The Volvo Environment Foundation takes great pleasure in awarding its 2009 environment prize to Dr Susan Solomon. Dr Solomon is an outstanding atmospheric chemist and physicist, whose pioneering scientific contributions have had major impact on crucial environmental policies.
The greatest challenge we face today is understanding how the earth’s systems will respond to climate change. Identifying the presence of resilience, tipping points and the likelihood of irreversible changes in the environment are all crucial steps in defining policy options and actions to secure the future of the planet.
Dr Susan Solomon’s pioneering scientific contributions in this area exemplify the major impacts that this type of research can have on global environmental policies.
Dr Susan Solomon is an outstanding atmospheric chemist and physicist, who has published extensively in many leading scientific journals. Dr Solomon was one of the first scientists to take seriously reports in the 1980s of deterioration of the planet's ozone layer. In 1986 and 1987, she led expeditions to Antarctica, to gather evidence for her subsequent theoretical and experimental work on the explanation of the Antarctic ozone “hole”, and the fact that chemicals known as chlorofluorocarbons (CFCs) were causing it. Her work was an important contribution to the scientific basis for the Montreal Protocol for the protection of the ozone layer, which led to a global ban on CFCs.
As a co-chair with Dr.

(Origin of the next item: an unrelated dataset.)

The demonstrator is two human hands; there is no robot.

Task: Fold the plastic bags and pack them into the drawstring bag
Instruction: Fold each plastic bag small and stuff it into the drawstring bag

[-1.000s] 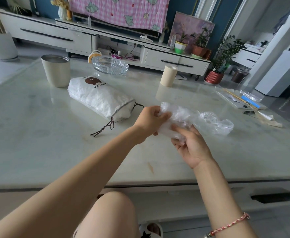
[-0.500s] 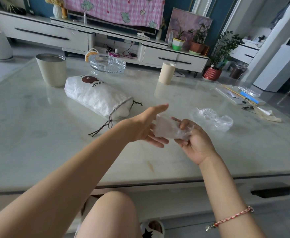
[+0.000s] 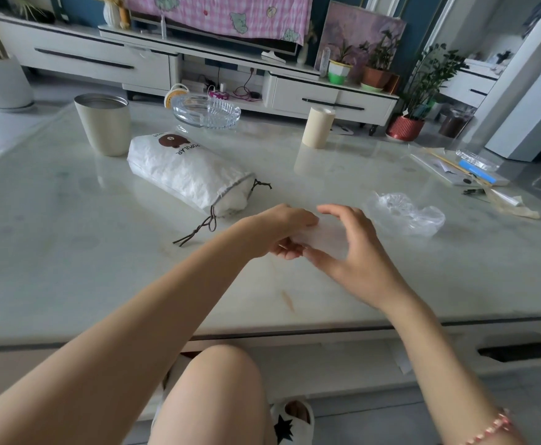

Qin Dahe of Working Group 1 of the U.N.'s Intergovernmental Panel on Climate Change (IPCC), she played a key role in producing the report that has helped the world understand the severity of global warming. She was among the IPCC scientists who, together with the former Vice President Al Gore, were awarded the 2007 Nobel Peace Prize.
Dr Solomon’s current work, using improved atmosphere-ocean general circulation and earth system models, shows that the carbon dioxide concentrations expected in the 21st century will lead to significant irreversible changes in rainfall in drought-prone areas, and unavoidable inundation of many small islands and low-lying coastal areas. The latest results underline the need that we will require even more concerted climate policy efforts than have been anticipated thus far.